Ser associado do Sesc é uma maravilha em diversos aspectos. O local tem uma infinidade de atividades culturais, artísticas, sociais e esportivas, além de muitos espaços de convivência ou para ficar sozinho com um bom livro nas mãos, trabalhar no notebook ou, apenas, deixar o tempo passar…
Uma das grandes vantagens é o restaurante. Para quem é associado, o preço é de R$ 13,00 por pessoa. Há sempre uma opção de carne e uma vegetariana, com prato principal (hoje, quando escrevo essa coluna, a de carne será frango na cerveja), um acompanhamento (hoje será nhoque da mandioquinha), arroz (branco ou integral) e salada, que pode ser colocada no prato, mas também em um segundo pratinho, que vai junto na bandeja.
Para quem tem obsessão por higiene e só vai a buffets self-service se consegue ser a primeira pessoa a entrar e se servir, o Sesc é ainda mais fantástico. Tudo é incrivelmente limpo: há vidros que separam o consumidor da comida, que é preparada com sabor e cuidado meticuloso da equipe, para que seja balanceada, mesmo quando quem se serve é um glutão que exagera nas porções, como este cronista.

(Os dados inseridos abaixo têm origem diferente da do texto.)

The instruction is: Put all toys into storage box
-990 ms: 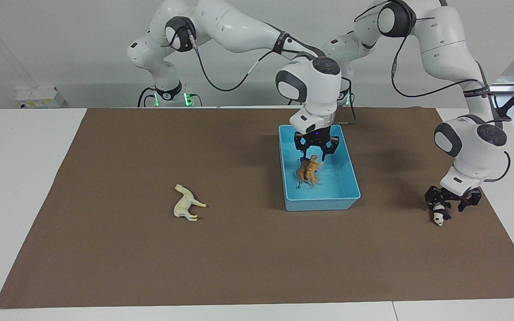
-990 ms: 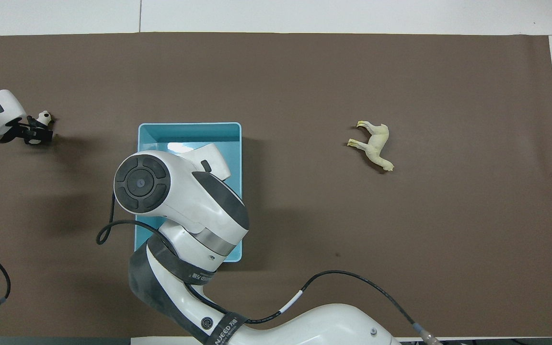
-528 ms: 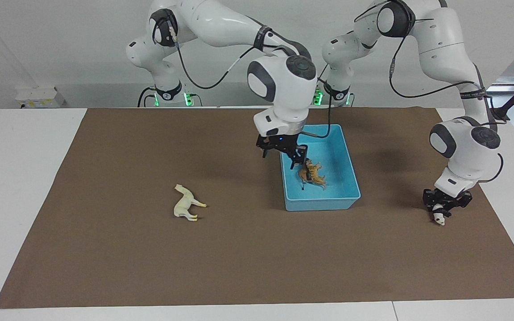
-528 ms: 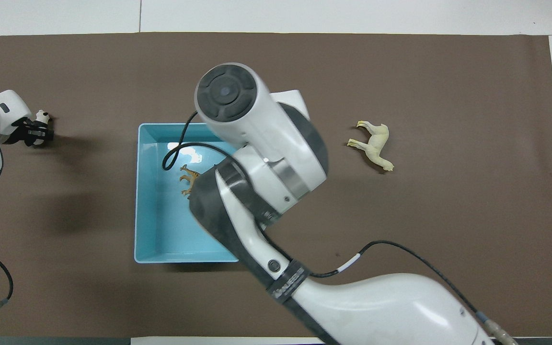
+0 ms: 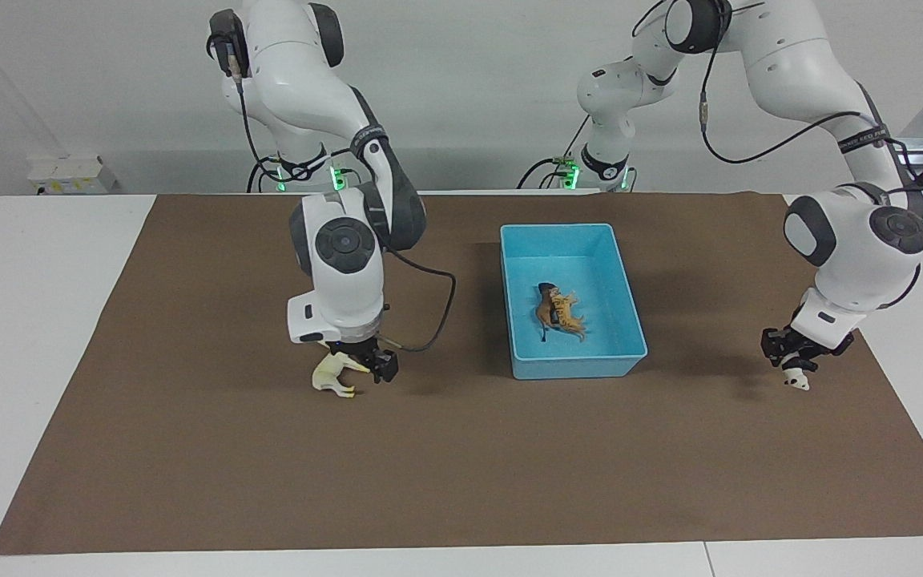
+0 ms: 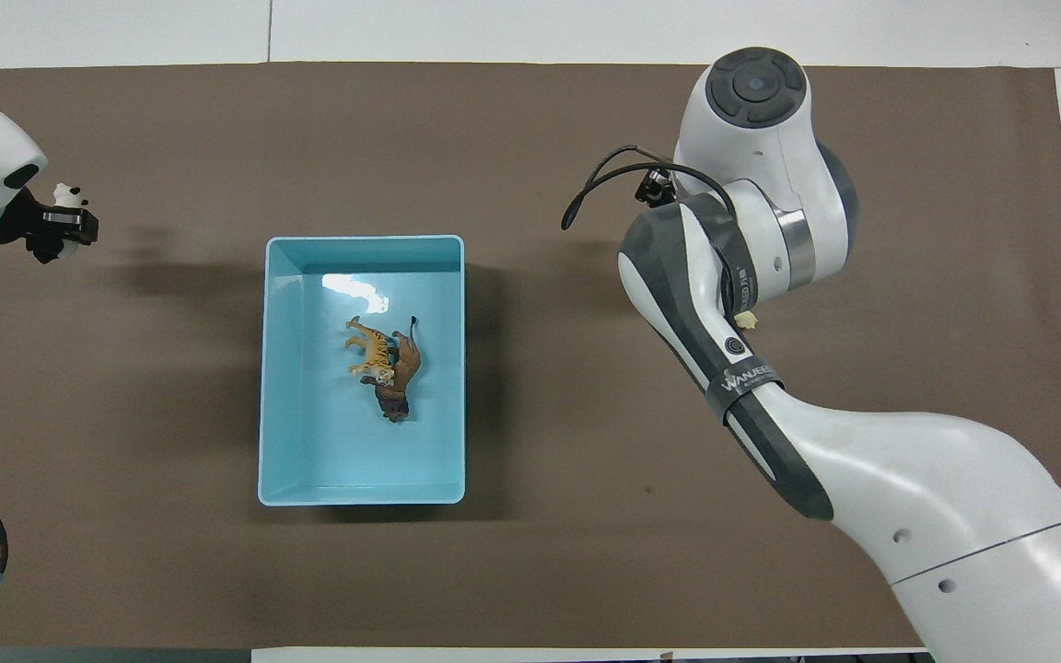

Desde quando começamos a viver em Santos, vamos ao local três ou quatro vezes por semana. Além de tudo que já citei, não vale mais a pena cozinhar em casa. Não é mais preciso comprar alimentos, lavar as saladas e, depois, os pratos, talheres, copos e panelas, gastar água, gás, eletricidade e, também, nossa energia. Ir ao Sesc economiza dinheiro, mas também nosso tempo. Depois dos 60, cada vez mais queremos utilizar nosso tempo para trabalhar, passear, namorar e não fazer nada.
Quando fizemos – Maria e eu – a carteirinha de sócio, avisaram-nos sobre todos os nossos benefícios, mas que há um único incômodo. Não dá para chegar ao Sesc e simplesmente almoçar. Tem que chegar cedinho e entrar em uma concorrida fila para comprar os tickets para um dos horários – o primeiro é às 11h e o último às 14h30.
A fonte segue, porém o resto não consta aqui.